How to prevent the Docker container from exceeding the 2GB container memory limit?

This is mostly an issue on Mac and Windows, where by default, Docker Desktop sets the runtime memory to 2 GB, allocated from the total available memory on your machine. You can change this under the Advanced settings tab.

On Linux, you would see the host's available memory as the limit. Runtime limits for memory, swap, CPUs, and GPUs can be controlled by command-line arguments.

How do you manage ports when you have many Shiny containers?

The two most common options are:

  • ShinyProxy can proxy traffic to multiple instances of multiple Shiny apps or any other containerized application
  • Docker Compose can also list many Shiny apps as services, and traffic can be proxied to these services using Nginx or Caddy Server

Why would ShinyProxy have a medium cost? Isn't it free?

ShinyProxy is free (no licensing fee) but you need a server, that is the cost I considered when I indicated it as not a free option, although this server hosting can be small, around $100 USD/year depending on the cloud provider.

Can you comment on using Shiny with other containerization tools, e.g. Singularity? My IT department has been reluctant to allow Docker on our servers.

If Docker is not installed, Singularity can run Docker images.

Another interesting tool that was mentioned by a participant is Singularity Python, which allows you to convert a Dockerfile to a Singularity file using a shell command or Python.

What's your recommended option for including credentials in a container?

Include these in a .gitignore-d text file (i.e. .Renviron) and mount a Docker volume where the app can read this text file.

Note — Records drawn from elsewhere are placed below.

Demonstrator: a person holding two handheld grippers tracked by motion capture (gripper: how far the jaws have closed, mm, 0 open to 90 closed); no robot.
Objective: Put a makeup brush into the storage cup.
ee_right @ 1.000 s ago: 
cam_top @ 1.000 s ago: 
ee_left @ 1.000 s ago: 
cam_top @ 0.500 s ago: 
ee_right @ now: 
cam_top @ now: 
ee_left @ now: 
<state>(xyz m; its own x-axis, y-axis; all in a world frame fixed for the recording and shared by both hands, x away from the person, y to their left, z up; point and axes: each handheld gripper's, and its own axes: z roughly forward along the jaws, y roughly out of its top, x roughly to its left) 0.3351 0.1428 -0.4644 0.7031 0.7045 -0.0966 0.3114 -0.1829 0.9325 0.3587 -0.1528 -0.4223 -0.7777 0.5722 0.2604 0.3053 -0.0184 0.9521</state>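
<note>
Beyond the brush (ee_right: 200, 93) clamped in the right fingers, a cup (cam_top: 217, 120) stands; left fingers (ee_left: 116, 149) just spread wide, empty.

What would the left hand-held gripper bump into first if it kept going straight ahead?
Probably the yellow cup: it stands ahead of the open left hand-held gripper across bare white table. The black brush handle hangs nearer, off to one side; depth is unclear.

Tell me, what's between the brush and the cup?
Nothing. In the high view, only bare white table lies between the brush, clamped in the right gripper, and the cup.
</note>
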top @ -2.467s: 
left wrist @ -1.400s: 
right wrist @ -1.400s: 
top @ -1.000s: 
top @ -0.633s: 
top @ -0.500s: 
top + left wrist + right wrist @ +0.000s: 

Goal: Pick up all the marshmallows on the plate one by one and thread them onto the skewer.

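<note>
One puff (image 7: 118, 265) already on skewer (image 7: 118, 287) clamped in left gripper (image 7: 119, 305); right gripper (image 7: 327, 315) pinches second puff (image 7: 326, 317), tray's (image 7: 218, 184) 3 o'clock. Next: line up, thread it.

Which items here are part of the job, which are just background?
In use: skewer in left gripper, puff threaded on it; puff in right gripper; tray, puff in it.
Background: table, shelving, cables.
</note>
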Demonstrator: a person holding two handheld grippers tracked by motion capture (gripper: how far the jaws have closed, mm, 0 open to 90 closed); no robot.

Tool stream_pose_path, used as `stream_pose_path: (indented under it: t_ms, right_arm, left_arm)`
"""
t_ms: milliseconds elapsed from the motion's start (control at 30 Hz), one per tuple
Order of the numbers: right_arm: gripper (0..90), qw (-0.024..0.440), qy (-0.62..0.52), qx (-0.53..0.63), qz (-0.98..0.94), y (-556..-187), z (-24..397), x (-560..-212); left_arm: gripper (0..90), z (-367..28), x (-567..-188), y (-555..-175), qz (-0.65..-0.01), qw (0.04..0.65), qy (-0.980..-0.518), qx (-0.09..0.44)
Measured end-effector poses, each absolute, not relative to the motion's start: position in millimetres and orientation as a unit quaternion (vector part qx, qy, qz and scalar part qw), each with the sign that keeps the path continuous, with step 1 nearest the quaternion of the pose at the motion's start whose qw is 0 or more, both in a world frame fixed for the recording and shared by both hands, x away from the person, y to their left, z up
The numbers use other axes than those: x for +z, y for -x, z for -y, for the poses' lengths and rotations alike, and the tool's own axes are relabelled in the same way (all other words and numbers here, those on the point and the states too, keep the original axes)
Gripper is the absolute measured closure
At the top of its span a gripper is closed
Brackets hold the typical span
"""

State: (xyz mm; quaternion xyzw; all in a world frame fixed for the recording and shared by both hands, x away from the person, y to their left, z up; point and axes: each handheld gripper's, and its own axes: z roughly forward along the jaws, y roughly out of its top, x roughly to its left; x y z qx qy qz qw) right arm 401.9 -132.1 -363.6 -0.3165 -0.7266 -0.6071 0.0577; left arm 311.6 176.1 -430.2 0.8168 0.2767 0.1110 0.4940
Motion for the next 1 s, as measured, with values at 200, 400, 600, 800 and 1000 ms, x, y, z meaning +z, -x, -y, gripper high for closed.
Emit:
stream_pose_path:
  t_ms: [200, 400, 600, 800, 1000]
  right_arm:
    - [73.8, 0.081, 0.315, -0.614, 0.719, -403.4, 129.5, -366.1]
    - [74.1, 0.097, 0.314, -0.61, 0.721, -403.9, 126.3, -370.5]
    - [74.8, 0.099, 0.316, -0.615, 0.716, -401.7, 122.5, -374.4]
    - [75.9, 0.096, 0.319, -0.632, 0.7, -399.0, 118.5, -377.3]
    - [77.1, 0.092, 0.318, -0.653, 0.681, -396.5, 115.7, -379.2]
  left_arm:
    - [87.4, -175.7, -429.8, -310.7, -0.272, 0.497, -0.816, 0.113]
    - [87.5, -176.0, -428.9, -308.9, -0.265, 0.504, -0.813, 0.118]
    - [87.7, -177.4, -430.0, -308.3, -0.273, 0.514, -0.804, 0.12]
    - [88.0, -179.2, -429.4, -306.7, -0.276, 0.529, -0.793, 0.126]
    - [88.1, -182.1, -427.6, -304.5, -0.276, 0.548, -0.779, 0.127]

If you are using a platform-as-a-service (PaaS) option, you can provide environment variables to be used at runtime within the user interface.

Do you have tips or good practices to reduce docker image size?

A larger image size provides a larger attack surface, so if you are worried about that, check out However, if you are worried about multiple apps taking up more space, this is not necessarily an issue. Those images share the base image, thus it is not going to be copied multiple times. Image pull for cold start can still be an issue in an autoscaling context.

Shiny apps can involve large input data sets even after compressing the input files. Do you have any suggestions for decoupling the input data from the docker image?

Building multiple apps or multi-page apps with brocuher, or splitting the Shiny app into a leaner app calling a Plumber API might be your options. This decoupling currently needs quite a bit of work because API-based usage of Shiny is not officially supported.


Rami Krispin and Rahul Sangole have put together a very useful tutorial titled “Docker for R users“. They walked us over the foundations of Docker, setting an R development environment, and deploying R code on GitHub Actions with a container. The delivery showed that the instructors live what they teach. The examples represented know-how as a result of years of fine-tuning.

The GitHub repository for the tutorial is a treasure trove. If you missed the tutorial, dive into the files – I am sure that you will find something new and useful.

GitHub – rsangole/user2022-r-for-docker: Notes and reproducible code for the ‘Docker for R’ useR-2022 conference workshop
Notes and reproducible code for the 'Docker for R' useR-2022 conference workshop – GitHub – rsangole/user2022-r-for-docker: Notes and reproducible code for the 'Docker for R' useR-2…
UseR!2022: Best Practices
for Shiny Apps with Docker and More


In the Containerization and Metaprogramming session, another interesting talk that touched upon Docker was Docker for data science by Alex Gold. He is also writing a book about DevOps for Data Science, check it out.

The Shiny Applications session hosted 3 talks:

  • What happens next? The day after deployment by Andrew Patterson
  • Developing R Shiny apps to enhance speech ultrasound visualization and analysis by Simon Gonzalez
  • Using R Shiny and Neo4j to build the CatMapper prototype application by Robert Bischoff

There were interesting Shiny apps in other sessions as well:

The poster sessions had some gems too, like The state of ShinyProxy – 2022 by Tobia De Koninck.

That's all for now. See you all at useR!2023.